• [Task statement]:
Copy verbatim the block of lines in the entries below whose first line contains "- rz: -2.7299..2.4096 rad" and whose last line contains "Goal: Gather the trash". Leave out all other lines.
★ ★ ★ ★ ★ ★ ★
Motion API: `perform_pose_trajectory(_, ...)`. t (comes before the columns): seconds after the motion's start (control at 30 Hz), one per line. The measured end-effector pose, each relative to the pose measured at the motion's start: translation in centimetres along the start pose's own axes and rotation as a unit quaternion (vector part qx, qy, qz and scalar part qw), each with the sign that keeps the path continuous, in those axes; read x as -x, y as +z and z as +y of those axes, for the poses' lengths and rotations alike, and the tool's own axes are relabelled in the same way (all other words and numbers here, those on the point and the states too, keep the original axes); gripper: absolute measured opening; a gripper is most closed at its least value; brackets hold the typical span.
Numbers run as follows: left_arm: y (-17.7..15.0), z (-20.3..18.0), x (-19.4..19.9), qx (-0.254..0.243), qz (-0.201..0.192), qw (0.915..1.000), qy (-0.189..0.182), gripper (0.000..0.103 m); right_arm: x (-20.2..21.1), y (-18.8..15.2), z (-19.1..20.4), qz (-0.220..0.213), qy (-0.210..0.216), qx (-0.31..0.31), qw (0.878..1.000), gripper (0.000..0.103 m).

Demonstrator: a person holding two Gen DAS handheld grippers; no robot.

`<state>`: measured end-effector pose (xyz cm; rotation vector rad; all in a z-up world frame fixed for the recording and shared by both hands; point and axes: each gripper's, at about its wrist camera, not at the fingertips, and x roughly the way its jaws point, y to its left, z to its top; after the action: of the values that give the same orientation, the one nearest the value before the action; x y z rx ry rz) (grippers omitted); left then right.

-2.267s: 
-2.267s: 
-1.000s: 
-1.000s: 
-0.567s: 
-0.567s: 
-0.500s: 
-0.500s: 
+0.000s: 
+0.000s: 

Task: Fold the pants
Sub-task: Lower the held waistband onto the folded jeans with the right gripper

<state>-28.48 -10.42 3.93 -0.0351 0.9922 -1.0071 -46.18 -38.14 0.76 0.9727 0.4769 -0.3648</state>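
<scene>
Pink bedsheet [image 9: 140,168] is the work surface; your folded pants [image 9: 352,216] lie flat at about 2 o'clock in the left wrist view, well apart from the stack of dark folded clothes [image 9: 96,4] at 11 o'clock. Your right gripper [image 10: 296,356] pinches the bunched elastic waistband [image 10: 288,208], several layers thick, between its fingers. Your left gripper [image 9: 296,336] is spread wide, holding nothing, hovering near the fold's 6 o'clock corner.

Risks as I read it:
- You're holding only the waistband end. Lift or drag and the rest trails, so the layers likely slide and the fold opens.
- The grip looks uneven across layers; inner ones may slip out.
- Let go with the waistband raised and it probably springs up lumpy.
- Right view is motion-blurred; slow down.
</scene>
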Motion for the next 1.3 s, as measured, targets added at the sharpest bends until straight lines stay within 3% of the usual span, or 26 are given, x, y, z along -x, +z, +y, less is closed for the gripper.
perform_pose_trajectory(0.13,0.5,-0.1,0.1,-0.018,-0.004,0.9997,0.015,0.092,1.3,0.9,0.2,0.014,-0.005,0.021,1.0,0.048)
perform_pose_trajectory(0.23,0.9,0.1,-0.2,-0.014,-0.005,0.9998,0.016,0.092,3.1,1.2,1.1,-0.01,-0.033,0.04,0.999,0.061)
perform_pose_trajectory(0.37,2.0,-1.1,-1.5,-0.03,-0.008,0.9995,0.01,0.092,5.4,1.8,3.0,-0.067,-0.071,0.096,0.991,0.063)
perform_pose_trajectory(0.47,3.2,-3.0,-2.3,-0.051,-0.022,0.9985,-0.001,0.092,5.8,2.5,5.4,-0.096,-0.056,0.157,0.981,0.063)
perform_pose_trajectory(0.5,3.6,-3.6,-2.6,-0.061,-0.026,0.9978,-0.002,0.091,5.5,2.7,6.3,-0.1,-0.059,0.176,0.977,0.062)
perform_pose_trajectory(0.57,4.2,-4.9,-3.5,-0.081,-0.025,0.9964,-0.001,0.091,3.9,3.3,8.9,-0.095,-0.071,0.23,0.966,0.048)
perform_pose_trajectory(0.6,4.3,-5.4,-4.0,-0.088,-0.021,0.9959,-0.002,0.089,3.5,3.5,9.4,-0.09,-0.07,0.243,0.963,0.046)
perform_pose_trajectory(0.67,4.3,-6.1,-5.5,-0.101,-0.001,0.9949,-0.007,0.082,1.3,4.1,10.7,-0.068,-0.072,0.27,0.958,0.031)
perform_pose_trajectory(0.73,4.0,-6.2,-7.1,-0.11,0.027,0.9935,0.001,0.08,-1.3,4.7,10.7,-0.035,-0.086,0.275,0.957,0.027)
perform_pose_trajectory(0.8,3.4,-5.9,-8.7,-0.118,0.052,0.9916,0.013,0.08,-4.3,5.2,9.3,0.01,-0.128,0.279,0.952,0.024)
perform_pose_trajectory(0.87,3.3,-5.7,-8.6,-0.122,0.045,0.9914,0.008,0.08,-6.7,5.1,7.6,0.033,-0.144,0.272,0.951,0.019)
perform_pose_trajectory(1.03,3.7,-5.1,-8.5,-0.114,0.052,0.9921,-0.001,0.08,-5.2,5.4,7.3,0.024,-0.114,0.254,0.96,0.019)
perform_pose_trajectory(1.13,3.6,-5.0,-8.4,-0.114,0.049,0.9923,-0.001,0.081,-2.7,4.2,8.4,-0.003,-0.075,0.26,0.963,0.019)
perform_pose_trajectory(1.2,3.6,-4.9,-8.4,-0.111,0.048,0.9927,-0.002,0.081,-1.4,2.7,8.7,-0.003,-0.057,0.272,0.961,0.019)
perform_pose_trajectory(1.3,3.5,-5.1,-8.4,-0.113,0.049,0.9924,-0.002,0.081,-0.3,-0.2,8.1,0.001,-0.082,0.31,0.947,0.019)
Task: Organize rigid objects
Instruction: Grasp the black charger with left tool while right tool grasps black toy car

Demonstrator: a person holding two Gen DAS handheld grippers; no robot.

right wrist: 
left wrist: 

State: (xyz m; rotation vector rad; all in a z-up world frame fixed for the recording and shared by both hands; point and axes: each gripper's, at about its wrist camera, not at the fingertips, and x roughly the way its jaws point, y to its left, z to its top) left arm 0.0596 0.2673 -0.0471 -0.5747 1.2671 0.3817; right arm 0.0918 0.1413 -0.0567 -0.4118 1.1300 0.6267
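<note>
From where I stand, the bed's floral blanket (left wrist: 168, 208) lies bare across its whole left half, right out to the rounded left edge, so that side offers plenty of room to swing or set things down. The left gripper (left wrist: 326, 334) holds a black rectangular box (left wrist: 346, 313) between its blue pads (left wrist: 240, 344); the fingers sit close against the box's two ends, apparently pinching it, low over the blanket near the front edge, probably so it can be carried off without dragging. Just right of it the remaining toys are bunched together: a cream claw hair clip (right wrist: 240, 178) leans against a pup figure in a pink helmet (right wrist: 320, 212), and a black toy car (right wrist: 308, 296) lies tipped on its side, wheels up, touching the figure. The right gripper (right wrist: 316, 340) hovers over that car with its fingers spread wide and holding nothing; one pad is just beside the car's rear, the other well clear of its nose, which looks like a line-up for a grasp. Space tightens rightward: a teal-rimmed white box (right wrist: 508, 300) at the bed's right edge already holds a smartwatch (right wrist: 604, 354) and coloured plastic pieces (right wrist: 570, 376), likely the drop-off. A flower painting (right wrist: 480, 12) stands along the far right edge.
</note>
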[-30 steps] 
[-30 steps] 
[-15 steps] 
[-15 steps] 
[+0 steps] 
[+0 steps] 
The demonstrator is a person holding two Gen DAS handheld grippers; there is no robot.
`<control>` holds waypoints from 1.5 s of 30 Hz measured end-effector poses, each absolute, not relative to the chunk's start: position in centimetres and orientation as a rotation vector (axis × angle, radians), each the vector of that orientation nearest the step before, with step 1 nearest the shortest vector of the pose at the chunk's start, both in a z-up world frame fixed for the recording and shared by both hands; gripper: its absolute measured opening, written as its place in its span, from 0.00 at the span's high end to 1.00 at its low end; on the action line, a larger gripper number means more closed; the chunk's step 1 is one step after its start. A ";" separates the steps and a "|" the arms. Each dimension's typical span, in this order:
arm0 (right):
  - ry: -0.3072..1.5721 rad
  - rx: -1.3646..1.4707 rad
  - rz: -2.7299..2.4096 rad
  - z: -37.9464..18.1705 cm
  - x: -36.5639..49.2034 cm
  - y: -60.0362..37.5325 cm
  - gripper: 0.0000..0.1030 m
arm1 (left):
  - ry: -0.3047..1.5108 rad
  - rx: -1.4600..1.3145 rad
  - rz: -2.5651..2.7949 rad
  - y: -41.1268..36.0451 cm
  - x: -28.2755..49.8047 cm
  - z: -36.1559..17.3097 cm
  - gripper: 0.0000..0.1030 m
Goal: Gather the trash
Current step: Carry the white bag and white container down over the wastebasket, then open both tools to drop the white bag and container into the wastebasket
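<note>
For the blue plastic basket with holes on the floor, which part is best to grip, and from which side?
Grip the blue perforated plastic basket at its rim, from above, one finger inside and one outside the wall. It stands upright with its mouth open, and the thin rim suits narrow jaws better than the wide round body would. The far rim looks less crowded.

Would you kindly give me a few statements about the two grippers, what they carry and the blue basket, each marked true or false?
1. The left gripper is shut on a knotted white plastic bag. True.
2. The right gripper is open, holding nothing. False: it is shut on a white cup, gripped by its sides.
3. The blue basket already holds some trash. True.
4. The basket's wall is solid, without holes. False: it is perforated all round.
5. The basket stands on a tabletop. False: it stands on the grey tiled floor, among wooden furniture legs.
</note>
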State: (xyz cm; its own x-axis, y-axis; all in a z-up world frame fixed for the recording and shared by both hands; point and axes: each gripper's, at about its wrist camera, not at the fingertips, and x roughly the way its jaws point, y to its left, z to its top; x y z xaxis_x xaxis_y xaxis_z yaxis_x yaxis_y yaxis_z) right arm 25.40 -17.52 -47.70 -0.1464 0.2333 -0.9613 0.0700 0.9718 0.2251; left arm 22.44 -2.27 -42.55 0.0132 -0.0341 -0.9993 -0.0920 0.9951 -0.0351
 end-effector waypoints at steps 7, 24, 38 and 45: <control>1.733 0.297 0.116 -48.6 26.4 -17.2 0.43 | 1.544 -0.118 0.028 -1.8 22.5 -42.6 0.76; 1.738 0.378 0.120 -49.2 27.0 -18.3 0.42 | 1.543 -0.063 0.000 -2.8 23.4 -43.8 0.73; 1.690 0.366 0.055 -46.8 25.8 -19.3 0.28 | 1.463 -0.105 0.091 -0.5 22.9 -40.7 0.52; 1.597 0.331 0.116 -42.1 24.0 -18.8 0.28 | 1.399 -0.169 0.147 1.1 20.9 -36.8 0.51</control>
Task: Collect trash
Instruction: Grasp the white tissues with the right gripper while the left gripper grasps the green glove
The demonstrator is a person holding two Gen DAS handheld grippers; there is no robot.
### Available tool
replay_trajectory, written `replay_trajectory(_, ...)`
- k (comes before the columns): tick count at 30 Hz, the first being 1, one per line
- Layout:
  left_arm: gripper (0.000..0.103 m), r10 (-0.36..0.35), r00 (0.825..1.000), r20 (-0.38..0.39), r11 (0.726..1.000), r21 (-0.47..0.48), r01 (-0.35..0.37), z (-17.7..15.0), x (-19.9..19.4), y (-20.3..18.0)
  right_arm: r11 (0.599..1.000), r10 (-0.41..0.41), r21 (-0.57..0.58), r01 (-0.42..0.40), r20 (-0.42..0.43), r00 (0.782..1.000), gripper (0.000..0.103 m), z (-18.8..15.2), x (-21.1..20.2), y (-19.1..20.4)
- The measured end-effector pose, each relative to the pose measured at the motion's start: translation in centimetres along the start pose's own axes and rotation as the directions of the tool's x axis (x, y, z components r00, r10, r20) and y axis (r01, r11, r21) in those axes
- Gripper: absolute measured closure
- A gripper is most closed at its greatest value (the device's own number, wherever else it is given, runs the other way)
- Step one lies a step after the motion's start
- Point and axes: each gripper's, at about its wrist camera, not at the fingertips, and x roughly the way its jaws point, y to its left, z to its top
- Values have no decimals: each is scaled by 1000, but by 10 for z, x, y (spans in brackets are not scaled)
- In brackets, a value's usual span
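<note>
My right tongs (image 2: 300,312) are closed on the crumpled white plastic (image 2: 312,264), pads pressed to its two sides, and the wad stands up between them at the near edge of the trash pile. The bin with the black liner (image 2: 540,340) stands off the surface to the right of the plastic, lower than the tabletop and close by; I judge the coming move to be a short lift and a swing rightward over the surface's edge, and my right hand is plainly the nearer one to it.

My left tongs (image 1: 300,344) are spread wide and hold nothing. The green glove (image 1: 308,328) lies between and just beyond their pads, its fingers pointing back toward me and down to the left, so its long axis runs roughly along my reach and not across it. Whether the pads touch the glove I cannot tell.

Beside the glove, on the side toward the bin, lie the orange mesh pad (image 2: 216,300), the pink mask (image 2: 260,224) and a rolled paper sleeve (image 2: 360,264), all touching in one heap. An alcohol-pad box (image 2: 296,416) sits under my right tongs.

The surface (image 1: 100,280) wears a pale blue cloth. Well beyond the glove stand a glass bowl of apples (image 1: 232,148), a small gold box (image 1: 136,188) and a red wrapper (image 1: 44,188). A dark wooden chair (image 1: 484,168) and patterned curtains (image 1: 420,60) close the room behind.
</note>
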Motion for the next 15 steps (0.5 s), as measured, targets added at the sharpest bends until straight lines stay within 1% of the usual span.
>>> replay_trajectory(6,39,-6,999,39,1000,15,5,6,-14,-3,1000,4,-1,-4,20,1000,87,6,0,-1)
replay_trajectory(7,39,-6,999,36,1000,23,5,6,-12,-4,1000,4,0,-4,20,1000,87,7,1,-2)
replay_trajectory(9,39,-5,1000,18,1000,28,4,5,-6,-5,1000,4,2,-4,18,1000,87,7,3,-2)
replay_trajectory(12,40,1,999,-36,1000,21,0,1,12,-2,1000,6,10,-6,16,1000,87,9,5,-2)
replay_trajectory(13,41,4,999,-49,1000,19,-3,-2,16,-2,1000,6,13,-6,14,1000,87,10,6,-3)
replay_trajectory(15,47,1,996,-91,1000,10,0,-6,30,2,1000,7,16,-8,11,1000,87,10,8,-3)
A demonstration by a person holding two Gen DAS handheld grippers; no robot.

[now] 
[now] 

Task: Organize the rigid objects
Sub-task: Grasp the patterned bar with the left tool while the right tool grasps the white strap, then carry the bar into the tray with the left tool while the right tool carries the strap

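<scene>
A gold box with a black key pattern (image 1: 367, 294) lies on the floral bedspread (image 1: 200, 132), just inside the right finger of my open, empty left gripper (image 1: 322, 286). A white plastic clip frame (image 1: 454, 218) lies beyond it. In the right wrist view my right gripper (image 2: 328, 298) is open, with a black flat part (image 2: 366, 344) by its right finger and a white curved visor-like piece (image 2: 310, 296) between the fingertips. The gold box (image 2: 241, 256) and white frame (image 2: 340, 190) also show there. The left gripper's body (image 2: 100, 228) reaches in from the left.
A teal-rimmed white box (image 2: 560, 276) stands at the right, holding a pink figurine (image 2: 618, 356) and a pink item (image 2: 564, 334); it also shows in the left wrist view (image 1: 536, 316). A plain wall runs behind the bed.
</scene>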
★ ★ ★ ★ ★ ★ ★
• [Problem solution]:
  - rz: -2.7299..2.4096 rad
  - z: -37.9464..18.1705 cm
  - x: -36.5639..49.2034 cm
  - y: -60.0362..37.5325 cm
  - gripper: 0.0000..0.1030 m
arm1 (left):
  - ry: -0.3047..1.5108 rad
  - rx: -1.4600..1.3145 rad
  - rz: -2.5651..2.7949 rad
  - y: -41.1268..36.0451 cm
  - x: -28.2755..49.8047 cm
  - z: -36.1559..17.3097 cm
  - gripper: 0.0000..0.1030 m
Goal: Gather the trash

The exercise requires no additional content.